Machine images as build artefacts

Posted on December 20, 2013

Thanks to the cloud, new innovative approaches in infrastructure management, to make it considerably more reliable, consistent and repeatable, are being proven at scales never before imagined. By combining the benefits of virtualization with high levels of automation, mainstream cloud implementations such as AWS have enabled new properties to infrastructure management such as elasticity and autoscaling. Prior to this most machines in a datacentre were deliberate, long lived and had a strong one to one relationship with their hardware. The OS was installed shortly after the iron was installed in the rack. Initial installation was a long, often manual task and machines were updated infrequently. When machines were changed it was a very deliberate, explicit and controlled process with an emphasis on managing risk. For many these changes needed to be rehearsed and babysat and often done manually. The result was data centres comprised entirely of snowflakes.

In the last few years great improvements have been made with Infrastructure as Code (IasC). Tools such as Puppet and Chef reduced the footprint of the snowflake and machines were theoretically recreatable. Yet base images are still long lived. The OS is installed when the iron is installed and low level packages, such as Java, would be installed once and never again (save security updates). The result was configuration drift which again, ultimately led to snowflakes.

Combining the highly automatable nature of the cloud along with IasC gave birth to patterns such as immutable servers and phoenix servers. Entire stacks can be Configured on Demand (CoD) at rates and in timeframes several orders of magnitude beyond the limitations of Moore’s Law. By considering machine instances disposable the characteristics of legacy static infrastructure - which led to problems and limitations such as configuration drift and scaling - are completely removed. Thanks to the highly automated nature of the cloud the bind between the iron and the machine has been severed resulting in a shift from machines being provisioned only once in their lifetime to machines being provisioned tens or hundred times a day, hour, minute. Figures absolutely unimaginable a few years ago.

New tools new problems

Yet this has raised a new set problems that either weren’t experienced in legacy static infrastructure or were tolerated due to the low frequency, highly controlled environments that configuration changes were managed in. New cloud architectures operate at such high rates the variability of the internet becomes exposed. Before sys admins were doing one package upgrade (yum upgrade or apt-get upgrade) for every machine at regular, intervals (perhaps once a week). Now, in the cloud, package updates are run every time a machine is provisioned initiating hundreds, thousands of package downloads an hour.

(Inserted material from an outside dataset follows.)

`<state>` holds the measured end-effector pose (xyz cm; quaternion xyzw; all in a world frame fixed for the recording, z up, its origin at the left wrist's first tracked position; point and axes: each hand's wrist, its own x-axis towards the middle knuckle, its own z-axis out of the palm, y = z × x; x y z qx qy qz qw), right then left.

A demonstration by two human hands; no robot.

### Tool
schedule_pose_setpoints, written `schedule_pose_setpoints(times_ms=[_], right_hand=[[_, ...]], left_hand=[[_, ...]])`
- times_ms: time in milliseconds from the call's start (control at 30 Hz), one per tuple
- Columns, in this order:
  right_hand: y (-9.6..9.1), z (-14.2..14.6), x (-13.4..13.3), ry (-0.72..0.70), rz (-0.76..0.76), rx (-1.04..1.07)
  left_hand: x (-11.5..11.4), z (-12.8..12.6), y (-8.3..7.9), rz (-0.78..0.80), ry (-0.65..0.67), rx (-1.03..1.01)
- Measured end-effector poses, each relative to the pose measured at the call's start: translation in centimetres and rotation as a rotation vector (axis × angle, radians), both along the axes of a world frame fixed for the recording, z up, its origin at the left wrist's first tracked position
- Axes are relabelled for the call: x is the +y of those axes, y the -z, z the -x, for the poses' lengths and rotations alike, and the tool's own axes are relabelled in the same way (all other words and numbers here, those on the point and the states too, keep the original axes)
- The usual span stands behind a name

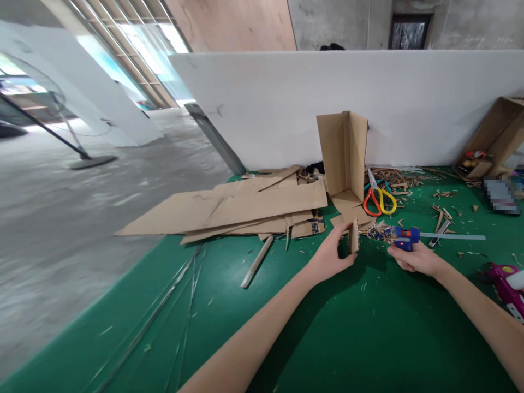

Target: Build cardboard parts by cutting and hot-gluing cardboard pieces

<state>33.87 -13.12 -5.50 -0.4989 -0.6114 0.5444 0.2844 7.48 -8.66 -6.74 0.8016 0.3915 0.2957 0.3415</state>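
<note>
On the green table (311, 338) lie flat cardboard sheets (245, 210), a folded cardboard piece standing upright (344, 150) against the white wall (286, 103), red-and-yellow scissors (379, 199) just beside it, scattered cardboard scraps (442, 213), a pink tool (505, 281) at the right edge — and an open box (491, 136).

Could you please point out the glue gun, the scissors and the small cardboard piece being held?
glue gun (404, 236): head view, on its blue body.
scissors (380, 201): head view, on the orange and yellow handles.
small cardboard piece (354, 236): head view, on its upright face above the left hand's fingers.
</note>
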Motion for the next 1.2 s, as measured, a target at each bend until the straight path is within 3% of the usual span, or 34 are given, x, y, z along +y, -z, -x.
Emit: schedule_pose_setpoints(times_ms=[833,1200], right_hand=[[-0.56,0.49,0.11,0.099,-0.028,-0.014],[0.34,0.57,0.28,0.137,-0.056,0.119]], left_hand=[[-0.45,0.03,-0.93,0.003,0.053,0.04],[-0.58,0.02,-1.02,-0.028,0.088,0.024]])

These sorts of frequencies make the system vulnerable to variability and failure. A slow third party package provider (which are subject to seasonality especially at times of new distro releases) can cause provisioning times go from taking a few minutes to potentially dozens of minutes. This can result in deploys that are impossible to get out or autoscaling failing as it struggles to keep up with demand. Or more terminally, the third party is unavailable or has a corrupt package preventing any provisioning at all. Either way, the result is a system unable to cope under periods of load.

Then there is general change. With static infrastructure packages are installed as part of the machine’s original provision making them a relatively uncommon occurrence. Now the same package is installed tens, hundred times a day. This introduces the risk that when the third party updates the package to a new version new machines become unintentional early adopters. The result is bugs, inconsistencies between sibling machines and in some cases complete failure due to incompatibility.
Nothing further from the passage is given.